Im letzten Drittel werden bebilderte Fallvignetten nachspür- und erlebbar. Eine Evaluation mit diesem Manual schließt sich an. Kurze Auswertungen, ein Ausblick und der Hinweis auf die Settinggrenze führen die inneren und äußeren Augen des Lesers in den Arbeits- und Heilungsprozess. Das differenzierte Aufzeigen von (Täter-) Introjekten und Implataten und das Aufarbeiten des traumatischen Geschehens mit beseelbaren Therapieobjekten wie zum Beispiel Kuschelei, schwarzer Sack, Kontaktsstäbe, Klammerpferd, Depressionstonne, Familienskulpturen mit Stofftieren, EMDR mit Halteseil zeigen dem Leser eine verantwortungsvolle, standardisierte und kreative psychotraumatische Arbeit auf sehr hohem fachlichem Niveau und äußerst respektvollem Umgang mit dem Klienten.

Sie als Leser dieser Rezension haben nun selbst ein Gespür, Blick und Gedanken für das Neue in diesem Buch bekommen. Meinerseits möchte ich folgendes festhalten: Die Theorien wurden verständlich und differenziert beschrieben.

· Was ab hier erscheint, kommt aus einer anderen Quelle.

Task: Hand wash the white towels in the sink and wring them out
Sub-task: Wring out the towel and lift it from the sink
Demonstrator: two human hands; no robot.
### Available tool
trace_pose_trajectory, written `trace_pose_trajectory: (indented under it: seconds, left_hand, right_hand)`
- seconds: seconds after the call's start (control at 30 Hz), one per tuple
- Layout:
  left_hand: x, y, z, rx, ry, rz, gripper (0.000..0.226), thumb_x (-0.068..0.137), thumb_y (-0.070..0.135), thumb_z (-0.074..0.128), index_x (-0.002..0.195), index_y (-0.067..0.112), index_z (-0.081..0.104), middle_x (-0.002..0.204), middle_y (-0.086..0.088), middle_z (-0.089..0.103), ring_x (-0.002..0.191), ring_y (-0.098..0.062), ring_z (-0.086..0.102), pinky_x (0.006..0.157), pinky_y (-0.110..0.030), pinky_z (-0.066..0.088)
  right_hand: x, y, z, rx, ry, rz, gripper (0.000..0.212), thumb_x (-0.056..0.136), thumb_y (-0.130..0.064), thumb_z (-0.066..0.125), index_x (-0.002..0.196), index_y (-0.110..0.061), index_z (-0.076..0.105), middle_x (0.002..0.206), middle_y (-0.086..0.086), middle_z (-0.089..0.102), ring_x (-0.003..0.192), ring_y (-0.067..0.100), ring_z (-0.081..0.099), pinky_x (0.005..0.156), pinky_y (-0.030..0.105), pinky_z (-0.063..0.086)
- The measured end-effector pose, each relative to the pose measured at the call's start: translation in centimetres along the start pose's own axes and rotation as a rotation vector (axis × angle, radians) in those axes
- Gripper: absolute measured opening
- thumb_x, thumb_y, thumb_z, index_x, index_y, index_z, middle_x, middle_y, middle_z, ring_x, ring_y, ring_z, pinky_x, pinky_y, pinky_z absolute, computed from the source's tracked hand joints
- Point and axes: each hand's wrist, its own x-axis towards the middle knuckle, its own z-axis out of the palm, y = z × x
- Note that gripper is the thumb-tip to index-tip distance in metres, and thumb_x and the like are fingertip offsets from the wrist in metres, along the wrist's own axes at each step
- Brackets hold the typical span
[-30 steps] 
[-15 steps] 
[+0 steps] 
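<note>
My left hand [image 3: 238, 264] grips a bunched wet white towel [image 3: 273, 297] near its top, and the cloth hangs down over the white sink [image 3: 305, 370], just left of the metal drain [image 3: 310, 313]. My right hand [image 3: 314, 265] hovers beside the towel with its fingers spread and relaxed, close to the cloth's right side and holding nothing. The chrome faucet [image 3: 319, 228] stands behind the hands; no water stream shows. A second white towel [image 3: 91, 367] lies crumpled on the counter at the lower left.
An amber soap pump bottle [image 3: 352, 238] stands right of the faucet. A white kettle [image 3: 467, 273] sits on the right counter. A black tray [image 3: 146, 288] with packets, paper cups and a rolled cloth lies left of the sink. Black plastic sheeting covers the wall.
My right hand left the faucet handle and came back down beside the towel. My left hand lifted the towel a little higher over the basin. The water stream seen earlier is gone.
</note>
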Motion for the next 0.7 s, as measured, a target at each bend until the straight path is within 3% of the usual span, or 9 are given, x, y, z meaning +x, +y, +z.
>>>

Ein vom Autor beispielhaft diszipliniertes Vorgehen der aufgeführten 20 Kriterien sind nachvollziehbar und ermöglichen eine Bereicherung der eigenen therapeutischen Arbeit im Sinne: "Alles! für den Klienten". Übersichtliche Handouts, die es in anderen vergleichbaren Fachbüchern selten gibt, bilden eine abgesicherte Grundlage der Anwendung. Die benannten Hilfsmittel: "beseelbare Therapieobjekte", sind eine neue kreative Möglichkeit für Fachfrau/Fachmann und KlientIn mit einer Traumatisierung im Prozessgeschehen umzugehen. Daraus ergibt sich also bei Anwendung dieser Methode und Standards ein Vorteil für alle die direkt am Prozessgeschehen arbeiten.

Im Anhang sind Hinweise auch zur Weiterbildung in dieser Methode, die ausschließlich durch den Autor und seiner Frau angeboten werden. Den Satz des Autors:" Der Optimismus ist also, dass man wirklich viel erreichen kann, wenn man weiß, dass sehr viel dafür zu tun ist", möchte ich jedem Leser weitergeben.